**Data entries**
◇ ◇ ◇ ◇ ◇ ◇ ◇

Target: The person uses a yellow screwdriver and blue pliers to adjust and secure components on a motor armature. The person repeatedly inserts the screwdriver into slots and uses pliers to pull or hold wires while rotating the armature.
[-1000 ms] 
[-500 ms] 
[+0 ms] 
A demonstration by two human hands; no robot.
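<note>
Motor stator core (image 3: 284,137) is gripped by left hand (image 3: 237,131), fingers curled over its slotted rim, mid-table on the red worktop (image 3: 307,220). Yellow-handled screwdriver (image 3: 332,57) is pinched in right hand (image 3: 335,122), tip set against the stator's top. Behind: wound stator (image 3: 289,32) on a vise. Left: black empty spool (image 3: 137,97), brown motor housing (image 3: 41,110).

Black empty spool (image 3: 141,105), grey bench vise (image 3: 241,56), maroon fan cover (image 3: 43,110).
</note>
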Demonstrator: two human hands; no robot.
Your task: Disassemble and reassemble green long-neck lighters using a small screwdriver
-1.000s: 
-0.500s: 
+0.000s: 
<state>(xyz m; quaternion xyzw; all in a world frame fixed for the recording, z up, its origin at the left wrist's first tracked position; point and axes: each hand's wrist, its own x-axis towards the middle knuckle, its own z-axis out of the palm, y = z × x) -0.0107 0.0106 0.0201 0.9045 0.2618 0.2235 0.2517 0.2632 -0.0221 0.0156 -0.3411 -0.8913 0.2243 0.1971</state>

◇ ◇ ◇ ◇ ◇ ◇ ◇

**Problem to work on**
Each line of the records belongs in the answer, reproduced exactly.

**Written reply**
Target: The person uses a yellow screwdriver and blue pliers to adjust and secure components on a motor armature. The person repeatedly inserts the screwdriver into slots and uses pliers to pull or hold wires while rotating the armature.
[-1000 ms] 
[-500 ms] 
[+0 ms] 
A demonstration by two human hands; no robot.
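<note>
Motor stator core (image 3: 284,137) is gripped by left hand (image 3: 237,131), fingers curled over its slotted rim, mid-table on the red worktop (image 3: 307,220). Yellow-handled screwdriver (image 3: 332,57) is pinched in right hand (image 3: 335,122), tip set against the stator's top. Behind: wound stator (image 3: 289,32) on a vise. Left: black empty spool (image 3: 137,97), brown motor housing (image 3: 41,110).

Black empty spool (image 3: 141,105), grey bench vise (image 3: 241,56), maroon fan cover (image 3: 43,110).
</note>
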Demonstrator: two human hands; no robot.
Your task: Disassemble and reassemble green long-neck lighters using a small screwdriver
-1.000s: 
-0.500s: 
+0.000s: 
<state>(xyz m; quaternion xyzw; all in a world frame fixed for the recording, z up, its origin at the left wrist's first tracked position; point and axes: each hand's wrist, its own x-axis towards the middle knuckle, its own z-axis out of the palm, y = z × x) -0.0107 0.0106 0.0201 0.9045 0.2618 0.2235 0.2517 0.2632 -0.0221 0.0156 -0.3411 -0.8913 0.2243 0.1971</state>

The response to the exercise is now complete.